Spomet: Meteor Full-Text Search in a Nutshell

I recently updated my little full-text search project Spomet. I made some major changes to it’s API. As a consequence I just finished updating my earlier tutorial post, that covers the creation of an example app using Spomet for search. While doing this I realized two things: this tutorial is really long and it’s too basic for anyone who has already some bonus-miles riding the Meteor.

So I decided, to write this post: An in-depth, concise and to the point guide on using Spomet. It should serve as the main documentation for Spomet.

Get the package

In case you are using Meteorite / Atmosphere you can add Spomet to your app with:

mrt add spomet

If you prefer using plain Meteor you can grab the package code on GitHub and place it in a suitable folder (e.g. packages/spomet). Don’t forget to add the package to Meteor afterwards (e.g. meteor add spomet).

Adding Documents to the Index

Before searching makes any sense, there have to be some documents in the index. To achieve this, there are two functions to choose from. The first is Spomet.add, the first parameter is a hash and the second a function:

Spomet.add
        text: 'the text that should be found'
        type: 'post'
        base: someRefId
        path: 'description'
    ,
        (result) ->
            # the result is the hash from above 
            # substituted with omitted default values 
            # and the version number given

Spomet.add, well big surpriseadds a document to the index. The hashkeys type and path are optional and will be substituted with default values (‘default’, ‘/’) in case they are absent. The final function-parameter is optional as well. In case it is present it will be called when the document was successfully inserted with the initial document hash as parameter, extended with the version number used and eventual document parameter substitutions.
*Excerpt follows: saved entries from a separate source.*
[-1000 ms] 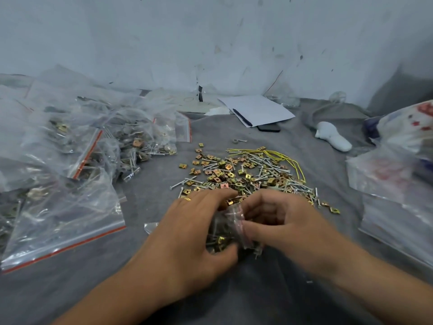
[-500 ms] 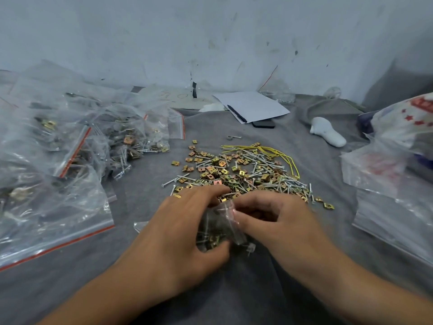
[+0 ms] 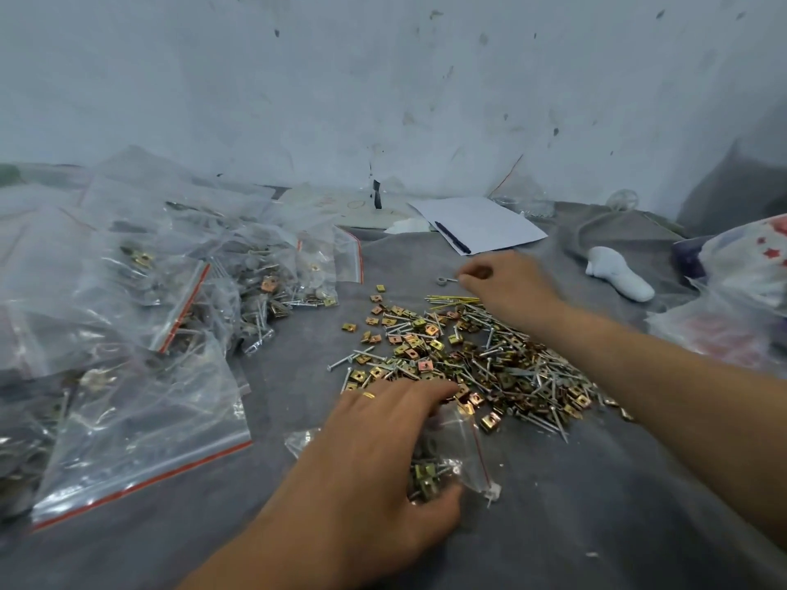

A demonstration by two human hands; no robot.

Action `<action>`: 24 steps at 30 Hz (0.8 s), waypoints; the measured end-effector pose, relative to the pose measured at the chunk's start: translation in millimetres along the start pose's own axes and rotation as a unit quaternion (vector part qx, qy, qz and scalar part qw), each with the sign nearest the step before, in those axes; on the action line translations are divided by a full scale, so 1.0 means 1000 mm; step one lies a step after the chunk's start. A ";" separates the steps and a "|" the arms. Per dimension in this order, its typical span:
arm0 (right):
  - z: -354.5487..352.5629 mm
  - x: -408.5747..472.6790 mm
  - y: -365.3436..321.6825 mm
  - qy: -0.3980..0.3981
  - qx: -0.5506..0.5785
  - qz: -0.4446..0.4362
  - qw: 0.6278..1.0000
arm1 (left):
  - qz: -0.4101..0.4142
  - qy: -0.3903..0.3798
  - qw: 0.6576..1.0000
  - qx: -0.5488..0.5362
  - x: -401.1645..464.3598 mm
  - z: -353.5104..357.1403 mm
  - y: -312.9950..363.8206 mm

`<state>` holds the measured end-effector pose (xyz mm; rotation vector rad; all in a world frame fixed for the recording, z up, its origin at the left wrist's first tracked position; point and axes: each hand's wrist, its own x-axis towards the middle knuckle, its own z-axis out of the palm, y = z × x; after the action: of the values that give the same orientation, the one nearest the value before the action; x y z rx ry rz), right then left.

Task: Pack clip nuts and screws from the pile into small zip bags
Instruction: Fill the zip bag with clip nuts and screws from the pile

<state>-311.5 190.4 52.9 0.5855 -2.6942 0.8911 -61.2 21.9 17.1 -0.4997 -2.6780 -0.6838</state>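
Observation:
A pile of brass clip nuts and silver screws (image 3: 468, 359) lies on the grey cloth (image 3: 575, 504) in the middle. My left hand (image 3: 374, 457) presses down on a small clear zip bag (image 3: 455, 457) with a red line, which holds some clip nuts and screws, just in front of the pile. My right hand (image 3: 506, 287) is stretched past the pile's far edge. Its blurred fingertips are pinched together at the end of a lone grey ring-headed screw (image 3: 443, 281). Whether they grip it is unclear.
Filled zip bags (image 3: 170, 291) are heaped on the left, with a large one (image 3: 140, 419) nearest me. Yellow bands (image 3: 451, 298) lie at the pile's far edge. Paper with a pen (image 3: 481, 223), a white object (image 3: 617, 278) and plastic bags (image 3: 745, 291) sit behind and to the right.
My right hand has let go of the small bag's mouth and reached forward over the pile to the lone screw. My left hand stays on the bag.

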 end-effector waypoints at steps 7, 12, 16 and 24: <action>0.040 0.058 0.000 -0.071 -0.168 -0.053 0.982 | 0.027 -0.008 0.999 0.017 0.002 -0.001 -0.002; 0.031 0.061 0.016 -0.040 -0.130 0.006 0.991 | 0.039 -0.015 0.999 0.032 0.002 0.000 -0.001; 0.021 0.027 0.008 0.025 0.009 0.037 0.999 | 0.036 -0.009 0.998 0.044 0.000 0.001 -0.001; -0.047 -0.162 -0.012 0.002 0.146 0.017 0.989 | 0.021 -0.016 0.999 0.018 0.001 0.002 0.000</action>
<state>-157.4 258.4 39.7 0.5958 -2.5930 1.3085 -62.6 23.3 15.6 -0.5607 -2.6970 -0.6183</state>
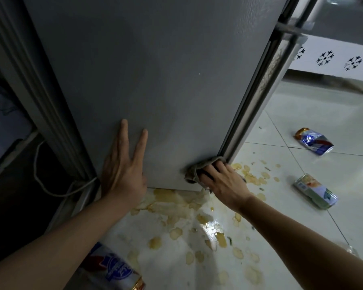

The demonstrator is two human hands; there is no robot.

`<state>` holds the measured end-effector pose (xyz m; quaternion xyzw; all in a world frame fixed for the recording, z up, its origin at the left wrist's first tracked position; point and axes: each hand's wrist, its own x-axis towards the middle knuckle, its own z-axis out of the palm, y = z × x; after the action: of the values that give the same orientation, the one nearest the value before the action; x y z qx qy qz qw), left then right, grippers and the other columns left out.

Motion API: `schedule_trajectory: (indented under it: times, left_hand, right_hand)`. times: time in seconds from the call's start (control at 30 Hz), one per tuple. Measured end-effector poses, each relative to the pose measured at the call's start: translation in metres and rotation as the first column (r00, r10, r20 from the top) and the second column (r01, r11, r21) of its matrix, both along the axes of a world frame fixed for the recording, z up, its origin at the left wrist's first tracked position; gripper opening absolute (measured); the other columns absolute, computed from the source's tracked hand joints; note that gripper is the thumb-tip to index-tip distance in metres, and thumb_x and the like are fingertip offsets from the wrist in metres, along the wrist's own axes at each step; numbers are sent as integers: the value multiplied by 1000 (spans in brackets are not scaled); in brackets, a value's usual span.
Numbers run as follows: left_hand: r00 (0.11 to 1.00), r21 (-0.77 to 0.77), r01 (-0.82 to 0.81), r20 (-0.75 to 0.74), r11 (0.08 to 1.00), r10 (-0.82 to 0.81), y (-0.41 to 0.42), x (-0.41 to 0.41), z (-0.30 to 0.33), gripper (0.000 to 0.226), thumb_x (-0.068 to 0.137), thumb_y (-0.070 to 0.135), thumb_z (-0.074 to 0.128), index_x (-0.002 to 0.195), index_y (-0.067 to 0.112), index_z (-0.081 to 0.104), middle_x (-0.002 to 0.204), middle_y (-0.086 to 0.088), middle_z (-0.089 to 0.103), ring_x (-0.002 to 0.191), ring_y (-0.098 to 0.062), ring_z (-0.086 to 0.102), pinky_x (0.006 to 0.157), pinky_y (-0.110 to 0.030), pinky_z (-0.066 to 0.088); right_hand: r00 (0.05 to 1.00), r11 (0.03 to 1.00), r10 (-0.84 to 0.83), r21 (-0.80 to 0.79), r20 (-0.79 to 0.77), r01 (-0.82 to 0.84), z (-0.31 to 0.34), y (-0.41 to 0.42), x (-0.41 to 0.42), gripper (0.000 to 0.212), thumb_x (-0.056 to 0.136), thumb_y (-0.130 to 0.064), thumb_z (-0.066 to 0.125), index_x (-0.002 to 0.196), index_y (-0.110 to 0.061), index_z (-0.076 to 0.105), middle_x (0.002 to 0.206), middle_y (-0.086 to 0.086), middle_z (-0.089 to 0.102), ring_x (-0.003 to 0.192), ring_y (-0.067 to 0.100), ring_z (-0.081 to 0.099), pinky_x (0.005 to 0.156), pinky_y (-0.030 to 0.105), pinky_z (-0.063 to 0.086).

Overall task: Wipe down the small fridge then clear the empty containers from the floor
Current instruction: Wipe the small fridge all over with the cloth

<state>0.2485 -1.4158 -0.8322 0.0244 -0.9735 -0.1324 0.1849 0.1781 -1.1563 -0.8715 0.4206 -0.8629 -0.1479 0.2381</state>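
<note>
The grey side panel of the small fridge (155, 80) fills the middle of the view. My left hand (124, 170) lies flat against its lower left part, fingers straight. At the fridge's lower right corner my right hand (222, 181) grips a grey cloth (197, 168) and presses it against the panel. Three cans lie on the white tiled floor: a blue and white can (313, 141) at the right, a green and white can (314, 191) below it, and another blue and white can (115, 271) under my left forearm.
Yellowish spilled liquid (176, 206) spreads in puddles and drops over the floor below the fridge. A white cable (42, 174) hangs in the dark gap at the left. A white bench with cut-out patterns (333, 59) stands at the back right.
</note>
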Motion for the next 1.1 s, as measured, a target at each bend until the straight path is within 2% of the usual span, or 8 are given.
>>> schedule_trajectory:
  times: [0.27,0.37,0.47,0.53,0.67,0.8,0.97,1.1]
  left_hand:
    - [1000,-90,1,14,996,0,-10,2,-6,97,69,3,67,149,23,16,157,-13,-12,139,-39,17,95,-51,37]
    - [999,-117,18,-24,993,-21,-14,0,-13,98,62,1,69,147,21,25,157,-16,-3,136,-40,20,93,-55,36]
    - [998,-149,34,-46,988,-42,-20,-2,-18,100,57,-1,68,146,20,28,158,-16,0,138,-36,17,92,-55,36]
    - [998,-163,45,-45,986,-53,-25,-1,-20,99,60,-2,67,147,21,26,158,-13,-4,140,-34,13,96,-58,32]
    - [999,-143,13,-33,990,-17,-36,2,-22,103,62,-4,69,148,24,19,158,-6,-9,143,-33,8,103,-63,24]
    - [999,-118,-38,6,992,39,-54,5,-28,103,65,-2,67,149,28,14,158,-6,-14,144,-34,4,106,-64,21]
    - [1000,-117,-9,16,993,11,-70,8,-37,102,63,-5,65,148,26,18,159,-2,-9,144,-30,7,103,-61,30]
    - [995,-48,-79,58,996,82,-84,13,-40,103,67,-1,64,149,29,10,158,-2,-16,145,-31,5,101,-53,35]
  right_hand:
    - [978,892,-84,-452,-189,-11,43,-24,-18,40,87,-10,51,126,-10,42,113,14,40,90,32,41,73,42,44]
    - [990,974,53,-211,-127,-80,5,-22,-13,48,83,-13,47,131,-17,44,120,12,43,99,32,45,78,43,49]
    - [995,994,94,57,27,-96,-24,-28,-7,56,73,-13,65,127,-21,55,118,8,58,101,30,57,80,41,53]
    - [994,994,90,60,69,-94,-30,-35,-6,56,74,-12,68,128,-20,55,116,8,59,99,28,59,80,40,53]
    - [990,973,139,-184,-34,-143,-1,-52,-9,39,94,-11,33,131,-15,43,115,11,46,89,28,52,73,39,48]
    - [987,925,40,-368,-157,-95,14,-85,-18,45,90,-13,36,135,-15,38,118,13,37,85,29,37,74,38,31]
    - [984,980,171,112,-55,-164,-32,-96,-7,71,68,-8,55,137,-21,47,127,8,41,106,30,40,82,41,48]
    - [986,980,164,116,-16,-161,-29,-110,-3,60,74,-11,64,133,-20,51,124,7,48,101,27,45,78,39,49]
One thing to keep in mind though, the document gets added even if a document with the same identifying parameters (type, base, path) already exists. Internally there is a version number as a final part of the documents ID. This number gets increased. To actually know what version number was used you have to register the callback.

In case you don’t want to make different versions of the same document to be findable, there exists the second insertion-function: Spomet.replace. It adds the document and removes another occurrence of the same base document (identified by typebase and path). Spomet.replace takes optionally a second parameter, a version number. If this second parameter is present the specified version gets removed while the new document is added. If the parameter is absent the document with the biggest version number gets removed.

As the final parameter of Spomet.replace you might provide a callback. This one gets called with the document specs of the removed document, without the text parameter, though, and the same hash that get’s return from Spomet.add. Both are wrapped in a single object of the following form:

{
added:
    text: 'the text that should be found'
    type: 'post'
    base: someRefId
    path: 'description'
    version: 2
removed:
    type: 'post'
    base: someRefId
    path: 'description'
    version: 1
}

Spomet.replace adds the document even if there is nothing to remove.

Removing Documents from the Index

There is one function to remove documents from the index: Spomet.remove. I takes a hash parameter as well and removes all matching documents. Any combination is allowed. For example:

Spomet.remove
    path: 'description'

removes all documents with the path: description.

Spomet.remove accepts a callback as it’s final parameter as well. The callback function is called with an array containing the documents, that were removed. The documents in that array have the following form:

{
_id: "q6gQuRYayvnGttyyF"
base: "hiexeuv2kbyQ2Jnt8"
created: Mon Nov 04 2013 08:34:36 GMT+0100 (CET)
dlength: 22
docId: "custom-hiexeuv2kbyQ2Jnt8-custom-1"
indexTokens: Array[35]
mostCommonTermCount: 2
path: "custom"
text: "This is some test text"
type: "custom"
version: 1
}

Trigger Searches

You basically have two options. The first is to use the search-box that is provided by the package. The second is, use the search functionality but use your own implementation to trigger searches.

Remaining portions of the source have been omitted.